- **TASK INPUTS**:
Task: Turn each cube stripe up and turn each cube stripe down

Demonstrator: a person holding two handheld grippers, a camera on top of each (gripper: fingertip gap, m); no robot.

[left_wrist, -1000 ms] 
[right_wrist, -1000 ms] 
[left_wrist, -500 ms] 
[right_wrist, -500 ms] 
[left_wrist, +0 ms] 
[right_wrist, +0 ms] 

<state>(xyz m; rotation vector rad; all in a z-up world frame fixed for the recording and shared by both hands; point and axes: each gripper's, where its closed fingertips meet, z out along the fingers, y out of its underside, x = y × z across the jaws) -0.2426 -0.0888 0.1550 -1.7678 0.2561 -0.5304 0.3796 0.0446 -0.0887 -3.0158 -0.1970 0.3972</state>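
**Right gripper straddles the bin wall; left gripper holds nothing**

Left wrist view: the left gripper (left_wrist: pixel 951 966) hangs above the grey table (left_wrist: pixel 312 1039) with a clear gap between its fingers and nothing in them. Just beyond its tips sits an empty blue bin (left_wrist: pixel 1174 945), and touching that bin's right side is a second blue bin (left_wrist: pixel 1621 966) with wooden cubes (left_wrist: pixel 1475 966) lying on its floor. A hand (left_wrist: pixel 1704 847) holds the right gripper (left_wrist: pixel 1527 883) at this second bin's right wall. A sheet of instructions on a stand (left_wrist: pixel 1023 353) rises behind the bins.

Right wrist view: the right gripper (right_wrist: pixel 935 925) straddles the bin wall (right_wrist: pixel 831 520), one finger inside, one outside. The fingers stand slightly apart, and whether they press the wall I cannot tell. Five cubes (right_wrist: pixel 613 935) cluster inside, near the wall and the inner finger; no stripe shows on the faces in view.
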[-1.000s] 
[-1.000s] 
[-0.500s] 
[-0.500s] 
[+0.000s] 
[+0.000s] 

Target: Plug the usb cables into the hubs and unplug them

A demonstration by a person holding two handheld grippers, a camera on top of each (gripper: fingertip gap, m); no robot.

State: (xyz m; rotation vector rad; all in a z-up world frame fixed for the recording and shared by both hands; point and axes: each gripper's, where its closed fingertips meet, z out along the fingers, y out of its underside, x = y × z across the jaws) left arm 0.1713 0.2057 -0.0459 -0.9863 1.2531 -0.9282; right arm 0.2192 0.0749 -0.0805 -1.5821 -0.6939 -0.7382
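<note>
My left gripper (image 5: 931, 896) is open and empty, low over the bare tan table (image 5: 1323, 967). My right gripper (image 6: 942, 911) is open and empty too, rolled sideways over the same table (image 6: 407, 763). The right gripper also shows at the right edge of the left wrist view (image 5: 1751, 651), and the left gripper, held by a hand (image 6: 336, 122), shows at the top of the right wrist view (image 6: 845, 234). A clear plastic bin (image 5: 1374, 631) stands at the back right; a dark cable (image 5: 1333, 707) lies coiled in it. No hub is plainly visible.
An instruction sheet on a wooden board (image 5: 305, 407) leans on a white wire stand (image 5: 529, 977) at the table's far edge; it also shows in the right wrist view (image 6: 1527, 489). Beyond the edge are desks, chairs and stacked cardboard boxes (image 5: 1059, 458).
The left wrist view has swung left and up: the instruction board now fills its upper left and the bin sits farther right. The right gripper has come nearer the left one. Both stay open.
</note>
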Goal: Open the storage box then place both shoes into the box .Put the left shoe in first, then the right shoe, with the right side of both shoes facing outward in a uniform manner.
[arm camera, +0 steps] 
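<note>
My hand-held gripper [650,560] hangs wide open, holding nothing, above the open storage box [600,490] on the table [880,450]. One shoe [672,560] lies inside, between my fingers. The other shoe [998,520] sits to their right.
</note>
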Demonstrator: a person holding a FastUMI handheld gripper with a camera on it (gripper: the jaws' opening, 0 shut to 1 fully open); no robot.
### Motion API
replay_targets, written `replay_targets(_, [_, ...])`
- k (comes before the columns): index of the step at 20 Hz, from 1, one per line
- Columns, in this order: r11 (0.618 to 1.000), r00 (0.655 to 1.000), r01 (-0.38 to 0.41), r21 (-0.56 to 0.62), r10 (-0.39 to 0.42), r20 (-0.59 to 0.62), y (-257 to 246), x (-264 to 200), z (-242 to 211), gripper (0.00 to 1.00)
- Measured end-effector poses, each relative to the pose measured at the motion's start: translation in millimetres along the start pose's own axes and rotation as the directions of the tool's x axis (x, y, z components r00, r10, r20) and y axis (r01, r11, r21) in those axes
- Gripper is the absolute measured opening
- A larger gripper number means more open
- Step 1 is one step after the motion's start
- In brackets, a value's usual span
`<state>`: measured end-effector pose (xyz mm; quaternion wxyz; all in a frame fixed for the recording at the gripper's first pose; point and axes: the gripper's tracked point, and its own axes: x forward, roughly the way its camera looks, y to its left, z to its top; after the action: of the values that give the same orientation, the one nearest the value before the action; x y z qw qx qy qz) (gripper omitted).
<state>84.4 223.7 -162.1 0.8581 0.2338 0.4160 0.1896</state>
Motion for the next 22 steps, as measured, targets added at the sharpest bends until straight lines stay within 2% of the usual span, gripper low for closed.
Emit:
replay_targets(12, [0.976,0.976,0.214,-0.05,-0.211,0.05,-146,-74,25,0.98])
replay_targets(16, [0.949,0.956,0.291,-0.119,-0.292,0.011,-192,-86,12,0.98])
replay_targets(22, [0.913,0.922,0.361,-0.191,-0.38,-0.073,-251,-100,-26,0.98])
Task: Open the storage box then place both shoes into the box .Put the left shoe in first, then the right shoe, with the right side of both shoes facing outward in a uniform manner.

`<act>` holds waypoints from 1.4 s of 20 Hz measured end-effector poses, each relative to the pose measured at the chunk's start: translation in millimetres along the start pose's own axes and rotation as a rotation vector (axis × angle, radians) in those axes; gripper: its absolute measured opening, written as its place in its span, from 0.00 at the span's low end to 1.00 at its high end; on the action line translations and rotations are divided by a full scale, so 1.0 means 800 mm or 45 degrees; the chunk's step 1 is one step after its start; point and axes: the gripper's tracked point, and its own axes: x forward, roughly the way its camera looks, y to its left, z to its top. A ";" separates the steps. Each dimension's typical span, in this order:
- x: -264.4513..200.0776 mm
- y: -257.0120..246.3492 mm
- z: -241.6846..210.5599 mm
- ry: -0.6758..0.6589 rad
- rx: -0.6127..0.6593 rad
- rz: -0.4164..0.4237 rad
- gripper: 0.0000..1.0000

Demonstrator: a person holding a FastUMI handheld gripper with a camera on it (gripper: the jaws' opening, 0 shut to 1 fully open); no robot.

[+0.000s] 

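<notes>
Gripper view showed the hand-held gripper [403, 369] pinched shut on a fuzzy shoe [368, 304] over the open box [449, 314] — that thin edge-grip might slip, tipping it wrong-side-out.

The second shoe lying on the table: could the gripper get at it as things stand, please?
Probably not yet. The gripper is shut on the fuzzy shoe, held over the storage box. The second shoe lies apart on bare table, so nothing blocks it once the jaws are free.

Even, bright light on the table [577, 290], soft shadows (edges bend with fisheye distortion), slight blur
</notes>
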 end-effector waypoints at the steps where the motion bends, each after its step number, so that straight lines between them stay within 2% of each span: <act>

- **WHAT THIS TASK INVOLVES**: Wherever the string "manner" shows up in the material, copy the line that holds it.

- **RESPONSE BELOW**:
Goal: Open the storage box then place both shoes into the box .Put the left shoe in first, then the right shoe, with the right side of both shoes facing outward in a uniform manner.
Task: Open the storage box then place both shoes into the box .Put the left shoe in first, then the right shoe, with the right side of both shoes facing outward in a uniform manner.

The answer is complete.